*Instructions for the task:* In the entries below, the lines from the one with "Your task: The" through the one with "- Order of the" are to be copied exactly; both ends count.
──────── Data for review ────────
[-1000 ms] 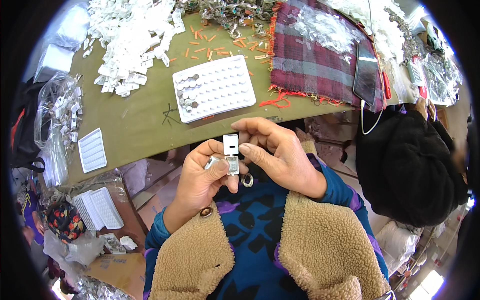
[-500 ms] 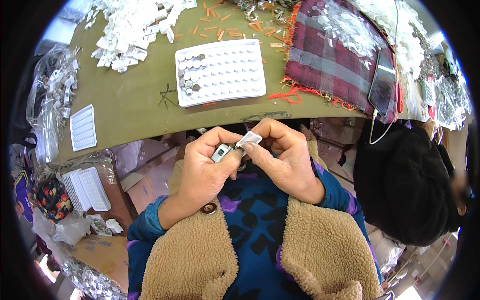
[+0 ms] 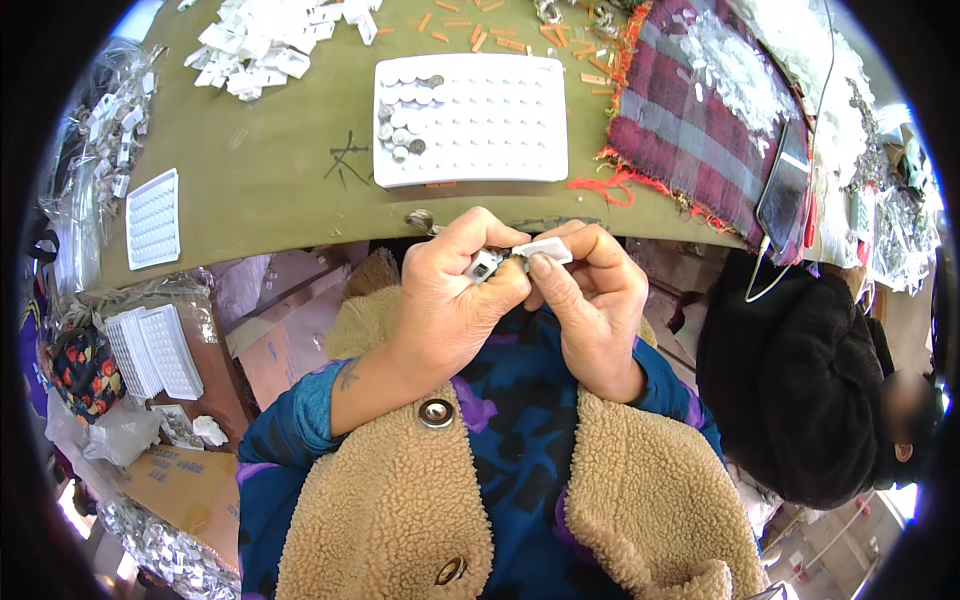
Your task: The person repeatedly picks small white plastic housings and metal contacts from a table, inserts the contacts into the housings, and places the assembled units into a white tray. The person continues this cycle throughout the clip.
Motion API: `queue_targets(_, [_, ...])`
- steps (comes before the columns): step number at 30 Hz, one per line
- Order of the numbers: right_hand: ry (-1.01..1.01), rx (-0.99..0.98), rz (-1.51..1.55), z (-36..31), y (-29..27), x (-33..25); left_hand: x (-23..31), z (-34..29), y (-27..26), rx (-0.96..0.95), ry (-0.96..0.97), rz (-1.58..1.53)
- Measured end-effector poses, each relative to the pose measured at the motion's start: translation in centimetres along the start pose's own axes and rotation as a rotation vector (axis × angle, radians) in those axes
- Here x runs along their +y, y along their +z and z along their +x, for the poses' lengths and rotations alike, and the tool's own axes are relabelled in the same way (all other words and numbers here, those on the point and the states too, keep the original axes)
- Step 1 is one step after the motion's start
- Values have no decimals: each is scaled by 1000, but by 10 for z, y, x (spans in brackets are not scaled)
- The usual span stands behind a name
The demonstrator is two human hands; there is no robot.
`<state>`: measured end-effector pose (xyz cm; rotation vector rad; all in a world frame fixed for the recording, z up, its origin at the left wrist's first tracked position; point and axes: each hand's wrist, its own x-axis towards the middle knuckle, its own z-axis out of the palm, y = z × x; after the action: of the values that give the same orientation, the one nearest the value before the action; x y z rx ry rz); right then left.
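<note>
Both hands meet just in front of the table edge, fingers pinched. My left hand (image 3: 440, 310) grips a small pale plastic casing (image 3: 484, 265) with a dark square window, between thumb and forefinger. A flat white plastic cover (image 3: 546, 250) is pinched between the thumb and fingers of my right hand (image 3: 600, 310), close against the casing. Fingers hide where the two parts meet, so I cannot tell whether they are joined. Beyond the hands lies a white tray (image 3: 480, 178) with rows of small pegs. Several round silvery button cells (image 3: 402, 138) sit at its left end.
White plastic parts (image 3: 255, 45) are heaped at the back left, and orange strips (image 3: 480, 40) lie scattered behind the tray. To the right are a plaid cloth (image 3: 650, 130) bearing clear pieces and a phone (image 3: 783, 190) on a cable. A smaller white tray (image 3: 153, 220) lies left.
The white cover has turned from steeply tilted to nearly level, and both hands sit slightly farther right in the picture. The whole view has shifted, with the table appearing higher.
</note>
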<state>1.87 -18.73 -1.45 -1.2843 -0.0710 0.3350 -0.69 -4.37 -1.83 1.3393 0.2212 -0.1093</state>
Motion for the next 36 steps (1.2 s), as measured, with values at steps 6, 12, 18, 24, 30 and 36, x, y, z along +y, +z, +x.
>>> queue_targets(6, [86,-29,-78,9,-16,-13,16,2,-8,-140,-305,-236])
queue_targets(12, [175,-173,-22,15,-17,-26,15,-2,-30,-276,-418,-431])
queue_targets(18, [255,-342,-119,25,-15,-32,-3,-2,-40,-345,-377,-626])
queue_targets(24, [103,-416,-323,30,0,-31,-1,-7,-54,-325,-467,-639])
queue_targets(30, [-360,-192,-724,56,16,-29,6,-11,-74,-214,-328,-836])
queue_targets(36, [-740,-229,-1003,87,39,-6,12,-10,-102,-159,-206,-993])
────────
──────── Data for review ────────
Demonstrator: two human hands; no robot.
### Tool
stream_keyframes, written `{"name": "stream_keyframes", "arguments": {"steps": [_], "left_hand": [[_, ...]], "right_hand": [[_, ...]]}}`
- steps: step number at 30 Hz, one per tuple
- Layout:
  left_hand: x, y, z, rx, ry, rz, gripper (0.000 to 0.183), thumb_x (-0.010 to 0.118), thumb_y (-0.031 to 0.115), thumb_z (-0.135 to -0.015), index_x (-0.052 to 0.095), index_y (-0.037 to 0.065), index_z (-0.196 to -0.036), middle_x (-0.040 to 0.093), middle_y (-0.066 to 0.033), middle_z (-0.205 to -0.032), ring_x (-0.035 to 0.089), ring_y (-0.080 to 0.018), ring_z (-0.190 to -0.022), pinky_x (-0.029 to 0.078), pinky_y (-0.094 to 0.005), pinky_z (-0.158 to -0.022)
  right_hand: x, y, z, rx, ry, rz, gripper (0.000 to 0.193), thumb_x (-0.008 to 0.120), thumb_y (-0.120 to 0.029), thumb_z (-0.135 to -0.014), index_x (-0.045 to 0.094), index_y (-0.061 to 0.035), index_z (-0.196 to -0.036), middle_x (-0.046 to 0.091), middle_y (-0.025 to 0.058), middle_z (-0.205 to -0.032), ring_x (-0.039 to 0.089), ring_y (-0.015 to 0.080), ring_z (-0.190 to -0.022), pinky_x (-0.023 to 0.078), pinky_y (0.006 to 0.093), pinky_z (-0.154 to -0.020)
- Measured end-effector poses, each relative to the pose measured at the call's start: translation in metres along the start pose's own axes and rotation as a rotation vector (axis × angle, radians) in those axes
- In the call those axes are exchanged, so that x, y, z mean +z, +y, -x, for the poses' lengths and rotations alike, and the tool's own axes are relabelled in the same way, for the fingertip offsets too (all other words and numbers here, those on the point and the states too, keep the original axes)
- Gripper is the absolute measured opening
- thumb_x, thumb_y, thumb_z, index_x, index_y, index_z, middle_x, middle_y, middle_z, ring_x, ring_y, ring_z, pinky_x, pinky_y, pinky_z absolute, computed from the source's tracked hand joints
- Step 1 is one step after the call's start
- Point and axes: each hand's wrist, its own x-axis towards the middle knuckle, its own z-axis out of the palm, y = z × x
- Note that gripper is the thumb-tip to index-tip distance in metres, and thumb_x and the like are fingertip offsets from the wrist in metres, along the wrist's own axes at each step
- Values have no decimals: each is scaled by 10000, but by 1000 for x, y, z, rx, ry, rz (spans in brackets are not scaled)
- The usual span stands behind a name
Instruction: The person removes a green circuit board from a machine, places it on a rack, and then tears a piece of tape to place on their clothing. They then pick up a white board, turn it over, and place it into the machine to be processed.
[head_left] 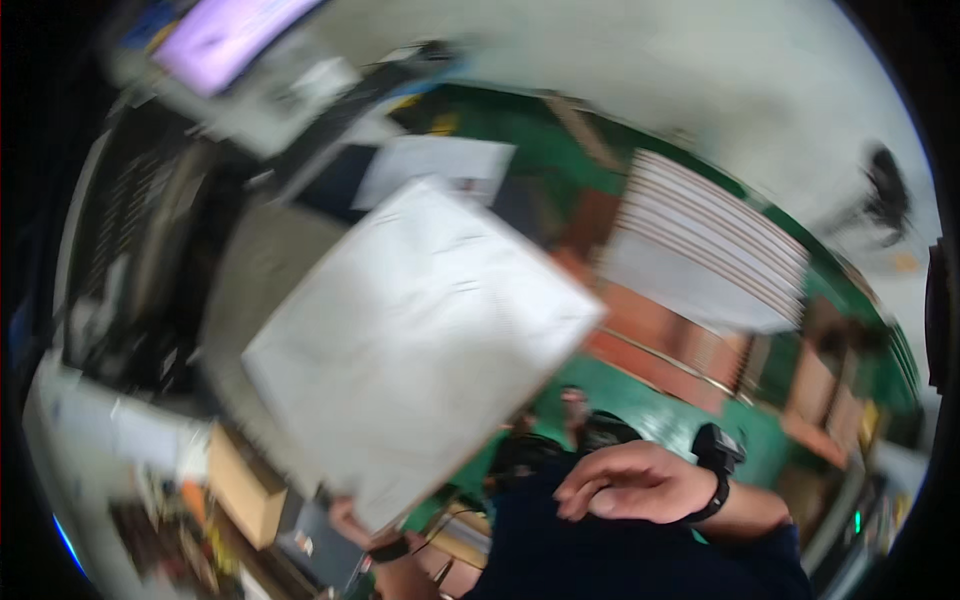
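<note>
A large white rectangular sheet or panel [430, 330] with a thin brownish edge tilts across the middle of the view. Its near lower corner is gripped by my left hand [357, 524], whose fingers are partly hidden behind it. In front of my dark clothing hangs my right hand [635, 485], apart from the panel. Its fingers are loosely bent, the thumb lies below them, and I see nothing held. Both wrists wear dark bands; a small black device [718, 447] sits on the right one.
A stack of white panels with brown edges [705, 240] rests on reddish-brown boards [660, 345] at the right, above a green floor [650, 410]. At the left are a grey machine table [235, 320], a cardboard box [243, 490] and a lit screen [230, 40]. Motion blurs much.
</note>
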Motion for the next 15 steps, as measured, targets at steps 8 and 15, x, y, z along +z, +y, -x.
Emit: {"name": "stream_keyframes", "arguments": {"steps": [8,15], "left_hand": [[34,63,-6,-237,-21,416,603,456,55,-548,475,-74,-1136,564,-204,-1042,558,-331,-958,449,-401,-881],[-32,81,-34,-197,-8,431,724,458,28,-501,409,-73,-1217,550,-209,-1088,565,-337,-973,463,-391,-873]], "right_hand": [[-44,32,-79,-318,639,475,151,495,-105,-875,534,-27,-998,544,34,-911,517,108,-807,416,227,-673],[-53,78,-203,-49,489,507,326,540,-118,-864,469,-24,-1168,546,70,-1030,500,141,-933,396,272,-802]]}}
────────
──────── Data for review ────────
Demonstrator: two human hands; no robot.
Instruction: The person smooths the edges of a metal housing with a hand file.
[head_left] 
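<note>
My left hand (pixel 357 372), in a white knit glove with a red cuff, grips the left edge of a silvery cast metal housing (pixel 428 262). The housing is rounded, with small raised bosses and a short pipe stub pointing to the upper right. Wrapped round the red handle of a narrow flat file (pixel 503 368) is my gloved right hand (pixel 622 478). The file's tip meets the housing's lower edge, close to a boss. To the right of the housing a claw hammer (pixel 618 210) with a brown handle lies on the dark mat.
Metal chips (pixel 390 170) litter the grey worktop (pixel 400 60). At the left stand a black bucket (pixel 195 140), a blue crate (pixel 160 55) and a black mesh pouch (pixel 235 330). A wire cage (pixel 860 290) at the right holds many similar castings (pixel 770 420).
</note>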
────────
*Task result:*
Your task: The person repeatedly picks small white plastic housings and metal contacts from a table, inserts the contacts into the housings, and places the assembled units into a white tray. The person continues this cycle throughout the clip.
Motion API: `queue_targets(_, [_, ...])`
- steps (comes before the columns): step number at 30 Hz, one per line
- Order of the numbers: right_hand: ry (-1.01..1.01), rx (-0.99..0.98), rz (-1.51..1.55), z (-36..31), y (-29..27), x (-33..25); left_hand: x (-23..31), z (-34..29), y (-27..26), rx (-0.96..0.95), ry (-0.96..0.97), rz (-1.58..1.53)

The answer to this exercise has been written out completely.